**What you will do**
Each record must be written out again exactly. Skip any picture it contains.

Stored records
################
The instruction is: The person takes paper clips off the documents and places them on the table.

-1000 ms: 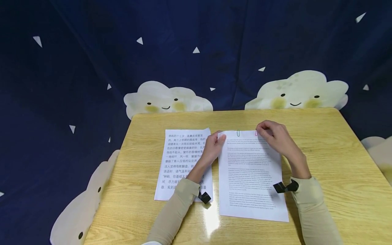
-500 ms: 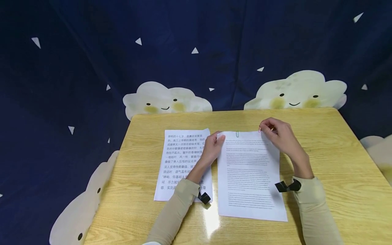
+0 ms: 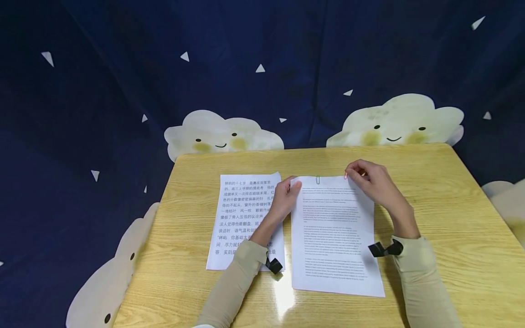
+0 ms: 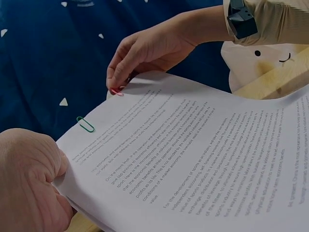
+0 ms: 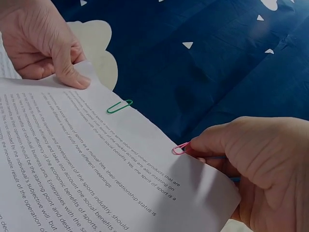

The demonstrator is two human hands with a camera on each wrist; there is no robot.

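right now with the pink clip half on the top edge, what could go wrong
The pink paper clip sits only at the sheet edge, so it may slide off or catch just the top page as the right hand pushes. The left hand grips only one corner of the paper stack, so pages could fan out of line. The green paper clip might be nudged loose.
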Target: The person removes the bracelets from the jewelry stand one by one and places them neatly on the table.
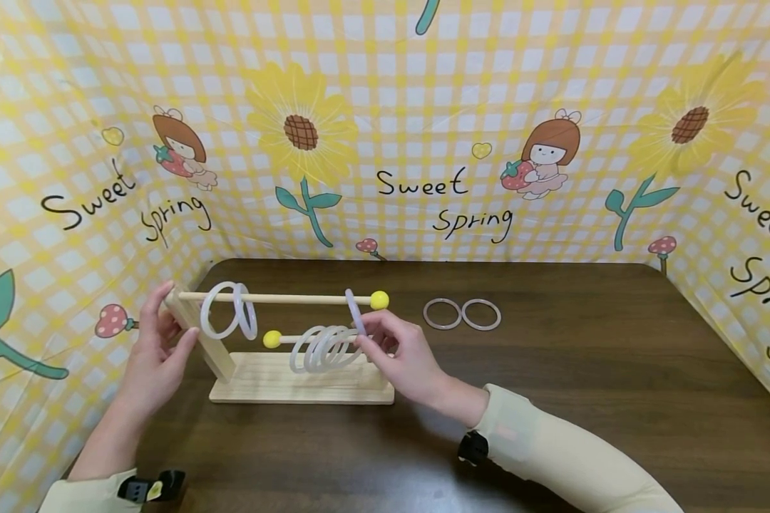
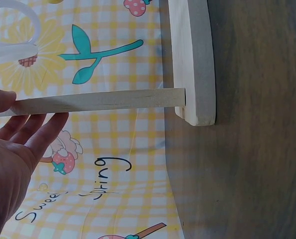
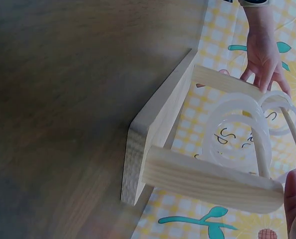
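Note:
A wooden rack stands on the table, with a flat base [image 1: 295,393], a tall post [image 1: 213,349] and two rods. My left hand [image 1: 154,360] holds the tall post near its top, thumb on one side and fingers on the other, also in the left wrist view. At the other end of the upper rod [image 1: 295,298], my right hand [image 1: 407,360] pinches a lavender ring [image 1: 352,305] just inside the yellow ball [image 1: 379,300]. Pale rings [image 1: 204,313] hang on that rod beside the tall post. Several whitish rings [image 1: 295,356] hang on the lower rod, which ends in another yellow ball [image 1: 272,339].
Two pale rings, a left one [image 1: 425,313] and a right one [image 1: 499,317], lie side by side on the dark wooden table [image 1: 584,370], right of the rack. A short post [image 3: 213,179] carries the lower rod. Yellow checked cloth [image 1: 411,107] surrounds the table's back and sides.

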`<state>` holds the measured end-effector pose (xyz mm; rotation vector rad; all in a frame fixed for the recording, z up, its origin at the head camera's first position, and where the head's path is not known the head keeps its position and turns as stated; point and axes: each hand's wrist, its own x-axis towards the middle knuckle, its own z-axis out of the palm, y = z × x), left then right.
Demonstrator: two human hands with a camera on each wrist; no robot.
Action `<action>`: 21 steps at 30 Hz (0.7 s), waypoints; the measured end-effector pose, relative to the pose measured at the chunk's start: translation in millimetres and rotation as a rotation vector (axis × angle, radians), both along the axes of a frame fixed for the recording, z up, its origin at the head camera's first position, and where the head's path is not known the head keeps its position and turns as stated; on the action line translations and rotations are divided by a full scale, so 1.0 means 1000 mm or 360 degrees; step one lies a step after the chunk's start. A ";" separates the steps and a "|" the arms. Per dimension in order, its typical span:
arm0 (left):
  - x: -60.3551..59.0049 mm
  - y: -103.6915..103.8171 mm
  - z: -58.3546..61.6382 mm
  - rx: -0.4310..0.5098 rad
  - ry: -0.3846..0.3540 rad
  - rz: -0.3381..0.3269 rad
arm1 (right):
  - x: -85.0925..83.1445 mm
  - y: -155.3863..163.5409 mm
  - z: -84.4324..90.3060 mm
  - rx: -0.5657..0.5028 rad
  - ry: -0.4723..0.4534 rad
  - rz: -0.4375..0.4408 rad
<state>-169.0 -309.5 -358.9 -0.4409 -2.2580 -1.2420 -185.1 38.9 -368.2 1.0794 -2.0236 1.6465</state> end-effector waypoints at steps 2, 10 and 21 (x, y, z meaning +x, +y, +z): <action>0.000 0.000 0.000 0.0005 0.0008 -0.0008 | -0.001 0.003 0.000 0.0000 -0.0012 -0.0002; 0.000 0.001 0.000 0.0022 0.0022 -0.0024 | -0.001 0.013 0.003 0.0016 0.0015 -0.0046; 0.000 0.000 0.000 0.0005 0.0019 -0.0016 | -0.005 0.025 0.009 -0.0065 0.0061 -0.0037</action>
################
**Result**
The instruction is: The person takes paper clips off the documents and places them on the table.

-1000 ms: 
-500 ms: 
+0 ms: 
+0 ms: 
+0 ms: 

The demonstrator is two human hands with a camera on each wrist; there is no robot.

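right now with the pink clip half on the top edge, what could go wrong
The pink paper clip sits only at the sheet edge, so it may slide off or catch just the top page as the right hand pushes. The left hand grips only one corner of the paper stack, so pages could fan out of line. The green paper clip might be nudged loose.
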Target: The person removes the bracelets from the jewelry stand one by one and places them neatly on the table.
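Note:
A wooden rack stands on the table, with a flat base [image 1: 295,393], a tall post [image 1: 213,349] and two rods. My left hand [image 1: 154,360] holds the tall post near its top, thumb on one side and fingers on the other, also in the left wrist view. At the other end of the upper rod [image 1: 295,298], my right hand [image 1: 407,360] pinches a lavender ring [image 1: 352,305] just inside the yellow ball [image 1: 379,300]. Pale rings [image 1: 204,313] hang on that rod beside the tall post. Several whitish rings [image 1: 295,356] hang on the lower rod, which ends in another yellow ball [image 1: 272,339].
Two pale rings, a left one [image 1: 425,313] and a right one [image 1: 499,317], lie side by side on the dark wooden table [image 1: 584,370], right of the rack. A short post [image 3: 213,179] carries the lower rod. Yellow checked cloth [image 1: 411,107] surrounds the table's back and sides.
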
`<state>` holds the measured end-effector pose (xyz mm; rotation vector rad; all in a frame fixed for the recording, z up, its origin at the head camera's first position, and where the head's path is not known the head keeps its position and turns as stated; point and axes: each hand's wrist, its own x-axis towards the middle knuckle, its own z-axis out of the palm, y = z × x), left then right.
Demonstrator: two human hands with a camera on each wrist; no robot.
Action `<action>`: 21 steps at 30 Hz (0.7 s), waypoints; the measured end-effector pose, relative to the pose measured at the chunk's start: translation in millimetres and rotation as a rotation vector (axis × angle, radians), both along the axes of a frame fixed for the recording, z up, its origin at the head camera's first position, and where the head's path is not known the head keeps its position and turns as stated; on the action line translations and rotations are divided by a full scale, so 1.0 means 1000 mm or 360 degrees; step one lies a step after the chunk's start. A ";" separates the steps and a "|" the arms. Per dimension in order, its typical span:
arm0 (left):
  - x: -60.3551..59.0049 mm
  - y: -103.6915..103.8171 mm
  - z: -58.3546..61.6382 mm
  - rx: -0.4310..0.5098 rad
  - ry: -0.3846..0.3540 rad
  - rz: -0.3381..0.3269 rad
arm1 (right):
  - x: -85.0925..83.1445 mm
  - y: -155.3863..163.5409 mm
  - z: -84.4324..90.3060 mm
  - rx: -0.5657..0.5028 rad
  - ry: -0.4723..0.4534 rad
  - rz: -0.4375..0.4408 rad
<state>-169.0 -309.5 -358.9 -0.4409 -2.2580 -1.2420 -185.1 38.9 -368.2 1.0794 -2.0236 1.6465</state> end-effector waypoints at steps 2, 10 and 21 (x, y, z meaning +x, +y, +z): <action>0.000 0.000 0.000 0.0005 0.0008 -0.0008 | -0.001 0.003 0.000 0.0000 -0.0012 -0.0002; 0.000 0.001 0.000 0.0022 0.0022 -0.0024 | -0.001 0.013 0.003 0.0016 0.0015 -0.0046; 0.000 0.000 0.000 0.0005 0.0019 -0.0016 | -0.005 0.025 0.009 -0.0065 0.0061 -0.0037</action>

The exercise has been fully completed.